И вдруг, когда она уже погружалась в сон, ее осенила мысль.
А что если это Старуха забрала назад свой дар? Снефрид даже села на подстилке. Старуха подарила ей дивокамень, зная, что он скоро пригодится. А теперь, когда нужда миновала, забрала назад. Ей, Старухе, надо ведь не об одной Катле заботиться!
Эта мысль несколько успокоила Снефрид – отдать дивокамень назад было далеко не так обидно, как потерять его по невнимательности. Но до конца тревога не отступала. Если завтра погода наладится, они уплывут с этого острова, и она, быть может, так никогда и не узнает…
Вслушиваясь в шум ветра над шатром, Снефрид заснула… а потом проснулась… или нет…
* * *
Асгард, Башня Врат
…Когда я вошла, он играл со своими псами – бросал кость, они мчались за нею наперегонки и дрались за право принести ее назад хозяину. Сегодня он принял вид мужчины лет тридцати с небольшим – безупречно правильные черты лица, глубоко посаженные карие глаза под черными бровями. Каштановые волосы, длиной чуть ниже плеч, красиво вьются над прямоугольным лбом, такая же бородка одевает твердую, даже угловатую нижнюю челюсть. Загорелый торс, сужающийся к поясу, широченные плечи, увитые узловатыми мускулами – он ждал меня и сотворил то, что, как он думал должно мне понравиться. Облегающие штаны так спущены, что видно тазовые кости и дорожку из волос, убегающую в низ живота, но грудь гладкая – чтобы растительность не мешала различать каждый выпуклый мускул так ясно, будто на нем нет кожи.

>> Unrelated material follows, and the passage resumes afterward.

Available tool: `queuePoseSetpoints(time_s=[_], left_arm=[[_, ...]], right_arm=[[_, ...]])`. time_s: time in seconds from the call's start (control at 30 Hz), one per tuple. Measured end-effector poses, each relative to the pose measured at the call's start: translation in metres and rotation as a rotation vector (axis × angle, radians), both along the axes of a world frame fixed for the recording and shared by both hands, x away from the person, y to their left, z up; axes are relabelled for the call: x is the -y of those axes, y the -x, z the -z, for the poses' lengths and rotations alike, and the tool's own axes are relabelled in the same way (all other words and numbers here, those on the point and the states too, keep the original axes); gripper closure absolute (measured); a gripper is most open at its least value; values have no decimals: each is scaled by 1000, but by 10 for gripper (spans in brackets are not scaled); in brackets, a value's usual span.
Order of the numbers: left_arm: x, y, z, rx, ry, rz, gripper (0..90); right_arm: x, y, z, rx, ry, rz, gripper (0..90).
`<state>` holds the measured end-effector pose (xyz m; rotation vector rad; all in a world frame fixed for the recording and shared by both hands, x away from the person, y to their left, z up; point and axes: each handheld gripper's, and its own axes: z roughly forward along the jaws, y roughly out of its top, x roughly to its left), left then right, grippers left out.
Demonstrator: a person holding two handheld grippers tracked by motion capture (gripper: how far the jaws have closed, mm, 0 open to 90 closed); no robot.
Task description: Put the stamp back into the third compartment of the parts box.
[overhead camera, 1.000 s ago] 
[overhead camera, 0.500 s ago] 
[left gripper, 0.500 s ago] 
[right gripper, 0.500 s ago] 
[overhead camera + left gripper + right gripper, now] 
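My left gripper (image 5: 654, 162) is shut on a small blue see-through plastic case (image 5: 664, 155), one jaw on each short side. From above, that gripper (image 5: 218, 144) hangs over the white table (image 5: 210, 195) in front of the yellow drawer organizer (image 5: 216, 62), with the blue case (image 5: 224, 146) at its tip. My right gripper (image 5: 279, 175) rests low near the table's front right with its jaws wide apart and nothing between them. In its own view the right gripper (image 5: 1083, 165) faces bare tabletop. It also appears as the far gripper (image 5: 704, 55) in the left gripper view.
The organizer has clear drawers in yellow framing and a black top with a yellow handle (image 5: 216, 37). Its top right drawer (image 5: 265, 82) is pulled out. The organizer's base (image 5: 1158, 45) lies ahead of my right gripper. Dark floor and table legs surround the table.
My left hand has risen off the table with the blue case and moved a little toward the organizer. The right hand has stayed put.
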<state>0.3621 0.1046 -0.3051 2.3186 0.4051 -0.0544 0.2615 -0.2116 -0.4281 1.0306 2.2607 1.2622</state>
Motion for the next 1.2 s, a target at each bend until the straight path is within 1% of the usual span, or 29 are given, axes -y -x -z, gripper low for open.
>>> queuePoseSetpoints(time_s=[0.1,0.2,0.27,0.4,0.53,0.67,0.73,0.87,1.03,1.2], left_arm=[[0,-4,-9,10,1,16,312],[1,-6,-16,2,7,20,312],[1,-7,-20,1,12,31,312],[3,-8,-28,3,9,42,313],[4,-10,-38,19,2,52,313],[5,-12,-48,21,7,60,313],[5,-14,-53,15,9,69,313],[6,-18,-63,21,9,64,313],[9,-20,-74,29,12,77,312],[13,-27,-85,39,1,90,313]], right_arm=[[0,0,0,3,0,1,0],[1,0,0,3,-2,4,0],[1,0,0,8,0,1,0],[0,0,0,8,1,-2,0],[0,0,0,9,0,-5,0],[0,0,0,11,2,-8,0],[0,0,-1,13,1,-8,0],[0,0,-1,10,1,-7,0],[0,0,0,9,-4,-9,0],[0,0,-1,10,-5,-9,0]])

А меня попрекают, будто я готова продаться за украшения. Что такое вот этот его облик, как не украшение, пусть для этого он не одевается, а наоборот, раздевается?
Но главное, что притягивало взгляд – огромный шрам от копья на его груди. Тот самый, который он получил, когда висел на дереве, жертва сам себе. От вида этого шрама я содрогалась – это был зримый, неизгладимый знак его сути и его сил, давших ему возможность соперничать со мной и понемногу забирать себе все больше власти в Асгарде. Это был знак его первоначального звания среди асов – звание бога посвящений, бога, через страдания тела уводящего дух к высшей мудрости. Этот шрам всегда имеет такой вид, будто он еще свежий, багровый, и он не заживет никогда. Я думаю, он всегда испытывает боль – это источник его силы и плата за нее. То, что держит его между землей и небом, между жизнью и смертью, кружит голову и наполняет вдохновением, давшим ему имя.
По первому же взгляду, который он на меня бросил – многозначительному, торжествующему, – я поняла, что явилась не напрасно.